According to calculations by the World Tourism Organization, revenues generated by spending of international visitors reached an estimated €1,110 billion in 2015, which represents a 3.6% increase including fluctuating exchange rates and inflation.

According to the WTO, revenues from international tourism at destinations worldwide have increased by 3.6% in 2015, in proportions comparable to growth in international arrivals (4.4%). For the fourth consecutive year growth in international tourism was higher than that for world trade in goods, causing tourism to reach a 7% share in global exports in 2015.

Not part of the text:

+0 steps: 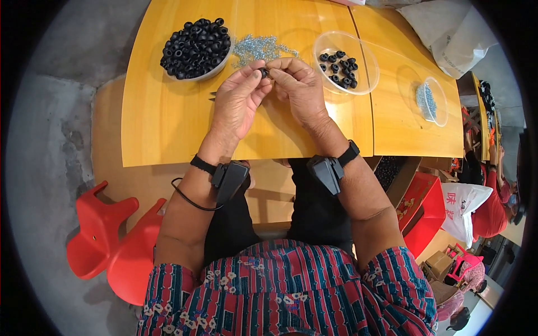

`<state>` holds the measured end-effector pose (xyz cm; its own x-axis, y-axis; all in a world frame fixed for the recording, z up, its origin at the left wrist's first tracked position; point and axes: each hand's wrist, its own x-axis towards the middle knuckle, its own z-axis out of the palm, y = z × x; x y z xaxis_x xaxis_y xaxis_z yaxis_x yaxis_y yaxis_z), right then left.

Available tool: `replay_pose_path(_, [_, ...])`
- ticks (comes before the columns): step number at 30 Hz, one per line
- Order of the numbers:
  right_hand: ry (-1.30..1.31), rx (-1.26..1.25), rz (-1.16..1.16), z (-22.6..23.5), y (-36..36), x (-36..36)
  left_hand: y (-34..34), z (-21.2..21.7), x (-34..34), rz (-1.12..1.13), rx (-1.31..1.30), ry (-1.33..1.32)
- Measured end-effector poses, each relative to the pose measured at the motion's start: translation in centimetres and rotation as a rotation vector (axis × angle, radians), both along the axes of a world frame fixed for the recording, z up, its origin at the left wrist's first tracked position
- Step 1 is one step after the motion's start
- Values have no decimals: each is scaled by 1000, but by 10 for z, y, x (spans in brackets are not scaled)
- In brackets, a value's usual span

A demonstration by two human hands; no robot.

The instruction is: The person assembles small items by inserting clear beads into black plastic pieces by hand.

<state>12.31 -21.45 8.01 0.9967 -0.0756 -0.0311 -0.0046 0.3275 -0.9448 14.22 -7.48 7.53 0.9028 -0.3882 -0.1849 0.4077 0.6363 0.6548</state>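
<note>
Two bare hands are showing: left hand [235, 103], right hand [300, 89], both pinching one small black rubber ring [264, 72] at upper centre. Three clear plastic bowls are sitting on the yellow wooden table [168, 123]: a bowl heaped with black rings [196, 47] upper left, too many to count; a bowl with roughly a dozen rings [346, 61] upper centre-right; a bowl of small silver screws [431, 101] at right. One loose pile of silver screws [260, 49], uncountable. Two black wrist devices [228, 179]. Two red plastic stools [112, 241] lower left.

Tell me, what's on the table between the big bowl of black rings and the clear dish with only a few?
A loose pile of small silvery screws, plus both hands' fingertips pinching one black ring, in the head view.
</note>
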Motion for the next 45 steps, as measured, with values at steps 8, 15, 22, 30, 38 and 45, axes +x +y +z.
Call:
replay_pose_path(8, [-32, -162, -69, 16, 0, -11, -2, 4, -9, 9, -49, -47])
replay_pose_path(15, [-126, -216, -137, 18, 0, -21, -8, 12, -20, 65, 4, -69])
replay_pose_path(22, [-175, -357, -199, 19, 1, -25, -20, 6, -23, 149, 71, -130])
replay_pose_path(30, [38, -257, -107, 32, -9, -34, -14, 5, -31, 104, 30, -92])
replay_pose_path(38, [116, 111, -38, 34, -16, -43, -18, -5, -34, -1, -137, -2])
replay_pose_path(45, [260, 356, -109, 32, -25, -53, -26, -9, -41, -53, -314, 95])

Revenues generated by spending by international visitors on accommodations, meals and beverages, leisure, shopping and other spending on goods and services amounted to an estimated 1,232 billion US$. In addition to revenues from international tourism ("travel" in the balance of payments), international tourism generated 210 billion US$ in export revenues for international transport services for non-resident travelers, bringing the total value of tourism exportation to 1,400 billion dollar US$ (€1,100 billion), or 4 billion US$ per day on average.

The United States of America (178 billion US$), China (114 billion US$), Spain (57 billion US$) and France (46 billion US$) continue to lead the ranking in terms of both international tourism and tourist arrivals.

Last year, the tourism supply engines were China, the United States and the United Kingdom, thanks to the strength of their respective currencies and their economies. 

China remains the leading tourism supply market worldwide, with double-digit growth in tourism spending each year since 2004, benefiting Asian destinations such as Japan and Thailand, as well as the United States and different European destinations. Spending by Chinese travelers increased by 25% in 2015 to reach 292 billion US$.

Tourism spending by the second largest supply market worldwide, the United States, increased by 9% in 2015 to reach 120 billion US$. Spending by the fourth largest market worldwide, the United Kingdom, increased by 8% to some 63 billion US$. Inversely, Germany, number 3 on a global scale, posted a slight drop in spending (76 billion US$) which may be explained in part by the depreciation of the euro.

There have been two changes in the ranking by tourism spending in 2015. France's supply market spent 38 billion US$, Russia's spent 35 billion US$, while the Republic of Korea spent 25 billion US$.